Problem to solve: Look below for the line containing "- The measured"; from there through the line containing "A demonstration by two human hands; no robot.", both lines included, please set down each line exactly and nothing else.

Dataset extract:
□ □ □

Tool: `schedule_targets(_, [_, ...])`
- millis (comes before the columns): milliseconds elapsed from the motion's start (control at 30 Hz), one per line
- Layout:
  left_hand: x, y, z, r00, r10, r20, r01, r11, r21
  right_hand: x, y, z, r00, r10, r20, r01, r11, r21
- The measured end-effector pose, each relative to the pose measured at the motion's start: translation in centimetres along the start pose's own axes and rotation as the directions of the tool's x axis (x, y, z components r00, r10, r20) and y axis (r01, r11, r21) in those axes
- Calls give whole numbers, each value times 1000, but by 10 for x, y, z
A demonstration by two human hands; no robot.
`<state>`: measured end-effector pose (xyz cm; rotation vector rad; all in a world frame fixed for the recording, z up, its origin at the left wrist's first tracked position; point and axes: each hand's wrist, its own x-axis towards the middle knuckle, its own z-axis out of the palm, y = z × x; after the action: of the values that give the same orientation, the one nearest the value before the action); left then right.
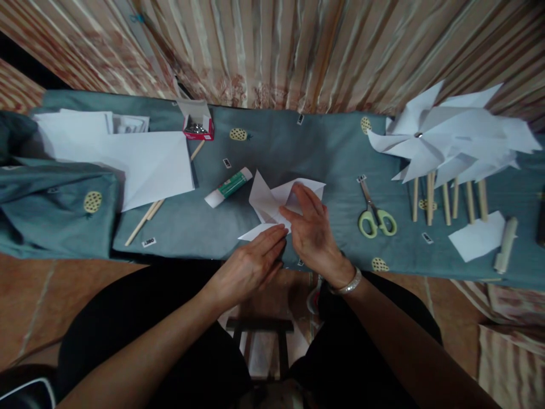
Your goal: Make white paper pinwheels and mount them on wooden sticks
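A white paper piece [272, 200], cut and partly folded into pinwheel flaps, lies on the blue-grey cloth near the table's front edge. My right hand [313, 230] rests on it with fingers stretched out, pressing a flap towards the centre. My left hand [251, 262] lies flat beside it, fingertips touching the lower left flap. A glue stick [229, 186] with a green label lies just left of the paper. Green-handled scissors [374, 213] lie to the right.
Finished white paper pinwheels [451, 139] on wooden sticks lie at the right, with a paper square [477, 236] and a roll [506, 245]. White sheets [128, 156], wooden sticks [147, 218] and a red box of pins [198, 126] sit at the left. A striped curtain hangs behind.
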<state>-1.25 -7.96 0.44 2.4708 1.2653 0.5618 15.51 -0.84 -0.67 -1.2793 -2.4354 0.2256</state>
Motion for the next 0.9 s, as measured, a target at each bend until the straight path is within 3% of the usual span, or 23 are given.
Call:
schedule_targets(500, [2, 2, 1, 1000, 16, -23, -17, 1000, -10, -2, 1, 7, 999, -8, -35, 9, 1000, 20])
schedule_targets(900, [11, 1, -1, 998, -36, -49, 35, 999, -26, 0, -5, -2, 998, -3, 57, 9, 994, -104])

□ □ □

Task answer:
- The measured end-effector pose, each relative to the pose measured at the motion's start: translation in centimetres along the start pose's own axes and rotation as the directions of the tool's x axis (x, y, z components r00, r10, r20) and y axis (r01, r11, r21) in those axes
- Calls give whole numbers, each value times 1000, but by 10 for x, y, z
A demonstration by two human hands; no robot.

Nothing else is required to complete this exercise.